* _PROBLEM DESCRIPTION_
What you should repeat is the run of lines from the top of the listing below through the line with "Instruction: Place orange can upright", exactly, with no pictures.

╭─ DATA EXTRACT

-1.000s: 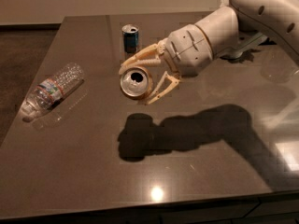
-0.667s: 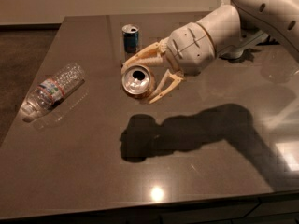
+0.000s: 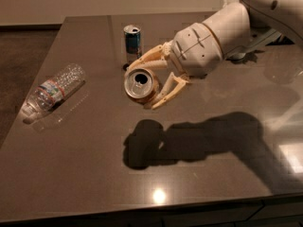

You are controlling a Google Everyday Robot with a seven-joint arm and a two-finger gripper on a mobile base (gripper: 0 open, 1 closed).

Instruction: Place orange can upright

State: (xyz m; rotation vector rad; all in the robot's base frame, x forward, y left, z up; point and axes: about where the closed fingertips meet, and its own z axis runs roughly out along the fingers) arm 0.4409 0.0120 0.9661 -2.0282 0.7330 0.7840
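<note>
The orange can (image 3: 140, 85) is held in the air above the dark table (image 3: 94, 174), lying sideways with its silver pull-tab top facing the camera. My gripper (image 3: 144, 82) is shut on it, one cream finger above and one below the can's body. The white arm reaches in from the upper right. The can's shadow falls on the table below it.
A slim blue-and-silver can (image 3: 132, 42) stands upright just behind the gripper. A clear plastic bottle (image 3: 52, 91) lies on its side at the left of the table. The table's front edge runs along the bottom of the view.
The gripper with the can has shifted slightly up and to the right. The can stays sideways.
</note>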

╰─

* _OUTPUT_
-1.000s: 
-0.667s: 
+0.000s: 

You are controlling a Google Everyday Robot with a seven-joint arm and a two-finger gripper on a mobile base (gripper: 0 open, 1 closed).

Instruction: Place orange can upright

There is nothing more to this exercise.